Por fim, Juliane ressaltou a importância da saúde mental no bate-papo com o DIÁRIO e ainda vê o Santos como referência em psicologia no profissional entre os clubes da elite do futebol brasileiro. A profissional avalia que a pressão e competitividade no meio esportivo impacta de forma direta na saúde mental.

“É um tema que eu julgo muito importante e que eu tento diariamente alertar os atletas tanto individualmente quanto em grupos sobre a importância de eles cuidarem da saúde mental. Para eles não esperarem perder a saúde mental para dar valor para isso. Existe ainda um estigma muito grande envolvendo questões de saúde mental, existe muita falta de informação da população em geral. Nós psicólogos viemos tentando diariamente vencer essas barreiras e recentemente eu fiz até uma palestra para os funcionários da Vila Belmiro e do CT Rei Pelé em relação a importância de cuidar da saúde mental, de buscar tratando quando é necessário e isso tem que ser feito diariamente e frequentemente. Falo muito para os atletas que não existe saúde sem saúde mental e é importante que a gente guarde isso porque infelizmente as pessoas só percebem isso quando perdem e é justamente o que a gente não quer que aconteça. O foco é preventivo.”, disse.

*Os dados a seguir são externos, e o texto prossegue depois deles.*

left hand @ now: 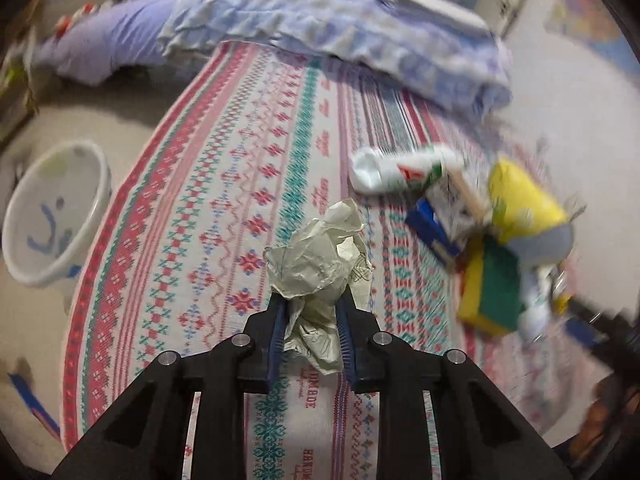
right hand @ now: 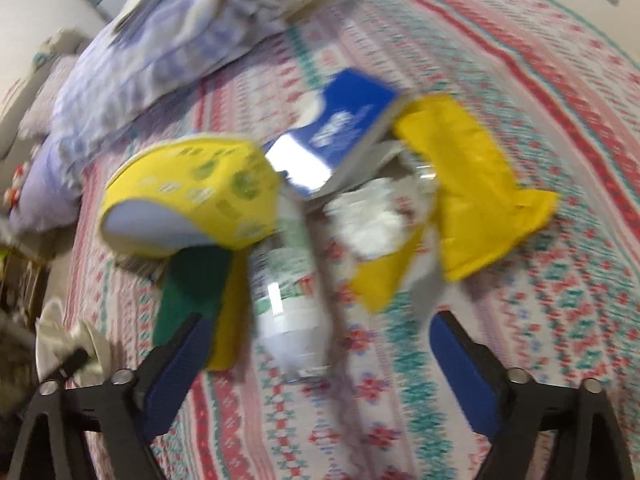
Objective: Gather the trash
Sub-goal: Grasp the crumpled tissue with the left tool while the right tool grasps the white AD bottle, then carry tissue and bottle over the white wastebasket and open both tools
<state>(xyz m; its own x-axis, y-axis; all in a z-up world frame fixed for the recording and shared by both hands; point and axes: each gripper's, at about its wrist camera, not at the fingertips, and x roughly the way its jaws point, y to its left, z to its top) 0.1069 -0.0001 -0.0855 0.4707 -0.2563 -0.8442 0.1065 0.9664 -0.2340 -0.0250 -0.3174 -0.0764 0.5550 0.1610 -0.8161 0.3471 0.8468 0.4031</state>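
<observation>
Left wrist view: left tongs [left hand: 311, 312] clamped on crumpled paper [left hand: 320, 256], lifted above the bed [left hand: 224, 184] near its middle. White bin [left hand: 56, 208] on the floor off the bed's left edge, mouth tilted toward the camera. Rest of the trash pile [left hand: 492, 236] near the bed's right edge, beside a white bottle [left hand: 384, 170]; folded blanket [left hand: 340, 36] at the far edge. To do the carry well: keep grip firm, swing left over the bed's edge, release only when squarely over the bin mouth, since light paper drifts. Tongs pointing forward and slightly down, level across.

Right wrist view: heavy motion blur. Right tongs [right hand: 316, 344] wide apart, holding nothing, low over the pile. Clear plastic bottle [right hand: 292, 304] lying between the blue pads [right hand: 180, 364], not touched as far as visible. Yellow bowl [right hand: 188, 196], blue box [right hand: 344, 132], yellow cloth [right hand: 476, 192], green-yellow sponge [right hand: 196, 300] crowded around. Probably lining up on the bottle; best to centre on its body, then close slowly to avoid squirting it out. Tongs rolled a little, angled down at the bed.
</observation>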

“Temos visto, cada vez mais, aumentar o número de atletas de diversas modalidades, principalmente de elite, que estão com sérios problemas de saúde mental e a gente tem visto atletas se aposentando e encerrando a carreira precocemente em função do desgaste emocional de estar envolvido em esporte de competição. Isso é justamente o que não queremos que aconteça, nós trabalhamos para que eles possam performar e crescer como atletas que tenham saúde mental, qualidade de vida e bem-estar, justamente para isso estou lá e tem a minha sala. Eu falo sempre que eles têm esse espaço justamente para dividir as angustias, aflições, preocupações e frustações para ter um espaço de escuta e aconselhamento. Principalmente, um espaço onde eles vão poder falar de qualquer assunto que não vão ser julgados e com a garantia de sigilo. Um trabalho que todos os clubes deveriam oferecer. Nós temos um trabalho na Série A que poucos clubes têm, com o psicólogo do esporte inserido nas comissões técnicas das equipes profissionais. Hoje temos psicólogos em quase todas as categorias de base dos clubes porque para conseguir o selo de clube formador precisam ter psicólogo do esporte e assistente social, mas no profissional ainda estamos caminhando lentamente para ter a presença desse profissional inserido nas comissões técnicas. É importante para questões relacionadas ao dia a dia, mas também para poder diagnosticar psicopatologias que na ausência de um psicólogo vão passar despercebidas. Muitas vezes vemos o atleta perdendo espaço na equipe e a questão não está no rendimento e sim nos problemas de saúde mental”, concluiu.